▶ Task requirements:
Report each line of the data below in which "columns" appears.

-- Given information follows --

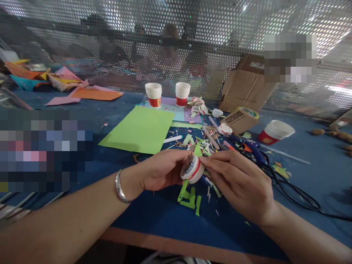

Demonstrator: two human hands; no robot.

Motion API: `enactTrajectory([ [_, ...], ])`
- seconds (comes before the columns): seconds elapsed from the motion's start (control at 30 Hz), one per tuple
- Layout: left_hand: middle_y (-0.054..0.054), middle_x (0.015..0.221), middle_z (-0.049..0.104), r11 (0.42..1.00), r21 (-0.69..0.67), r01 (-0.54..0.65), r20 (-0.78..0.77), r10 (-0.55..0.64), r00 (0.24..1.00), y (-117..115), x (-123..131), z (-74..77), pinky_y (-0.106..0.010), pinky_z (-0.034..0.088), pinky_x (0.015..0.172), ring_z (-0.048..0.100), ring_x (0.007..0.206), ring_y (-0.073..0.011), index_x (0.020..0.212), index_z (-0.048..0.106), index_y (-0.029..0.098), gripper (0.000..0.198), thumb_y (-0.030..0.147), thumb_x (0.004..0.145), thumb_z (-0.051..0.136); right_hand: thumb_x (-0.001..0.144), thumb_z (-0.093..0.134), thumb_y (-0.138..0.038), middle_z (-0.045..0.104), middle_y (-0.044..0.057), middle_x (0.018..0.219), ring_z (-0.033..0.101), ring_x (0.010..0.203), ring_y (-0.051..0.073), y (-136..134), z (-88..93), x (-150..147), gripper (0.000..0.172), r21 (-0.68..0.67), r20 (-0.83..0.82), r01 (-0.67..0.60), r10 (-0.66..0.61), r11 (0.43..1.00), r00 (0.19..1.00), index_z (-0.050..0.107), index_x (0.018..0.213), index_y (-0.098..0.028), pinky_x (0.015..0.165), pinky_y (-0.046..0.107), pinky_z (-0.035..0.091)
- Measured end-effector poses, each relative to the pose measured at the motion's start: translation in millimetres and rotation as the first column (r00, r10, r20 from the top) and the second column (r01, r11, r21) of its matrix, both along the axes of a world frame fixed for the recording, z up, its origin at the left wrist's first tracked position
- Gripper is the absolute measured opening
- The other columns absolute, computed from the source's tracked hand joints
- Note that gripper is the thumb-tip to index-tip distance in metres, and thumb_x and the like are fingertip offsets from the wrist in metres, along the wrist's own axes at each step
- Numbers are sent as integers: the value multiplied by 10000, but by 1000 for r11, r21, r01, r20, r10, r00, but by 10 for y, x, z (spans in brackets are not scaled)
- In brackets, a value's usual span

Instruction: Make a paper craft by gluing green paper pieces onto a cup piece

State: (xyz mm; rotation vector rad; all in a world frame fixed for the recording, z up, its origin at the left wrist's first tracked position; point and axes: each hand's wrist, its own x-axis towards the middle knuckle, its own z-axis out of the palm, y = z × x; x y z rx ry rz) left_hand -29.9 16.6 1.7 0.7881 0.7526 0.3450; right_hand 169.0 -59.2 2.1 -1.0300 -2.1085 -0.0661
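Observation:
A cut-down paper cup [195,172], white with a red band, is held between my hands above the table. Blue lines are drawn on its round end, and green paper pieces stick out at its top and bottom; the lower strip [183,191] hangs down. My left hand [167,168] wraps its fingers and thumb around the left side of the cup. From the right, my right hand [239,179] pinches at the cup's upper edge; what lies exactly between those fingertips is hidden. Green paper cuttings [189,200] lie on the table just below.
A green sheet [140,128] lies left of a heap of paper scraps and pens. Stacked paper cups [154,101], [182,99] stand behind, another stack [271,134] tilts at right. Several finished-looking cup pieces [203,109], cardboard [244,86], and a black cable [291,194] are around.

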Motion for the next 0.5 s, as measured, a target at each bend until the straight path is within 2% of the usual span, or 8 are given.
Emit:
enactTrajectory([
  [0.17,-23,645,551,1000,-5,31,38,-31,999,5,-20,-20,-217,416,533,474,584,-128,746,667,158,191,232,873,545,909,647,-24,727,84,1085,687,969,155,4,3,23,359,16,18,-24,23,1000,1000,680,1222,-196,870,301,559],
  [0.4,-20,624,510,997,50,66,123,-72,990,37,-24,-39,-190,427,526,455,555,-104,710,637,140,217,228,876,528,924,643,-54,743,84,1004,694,900,156,3,55,23,250,28,34,24,-25,999,999,718,1136,-164,854,307,560],
  [0.5,-30,634,524,999,35,-36,96,32,995,59,-19,-6,-199,419,493,468,537,-104,697,619,136,254,239,902,509,921,645,-59,745,78,987,696,889,157,-8,66,11,233,-10,-12,31,-32,999,999,737,1102,-172,827,302,561],
])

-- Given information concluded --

▶ Response below:
- seconds (comes before the columns): seconds elapsed from the motion's start (control at 30 Hz), one per tuple
- The other columns absolute, computed from the source's tracked hand joints

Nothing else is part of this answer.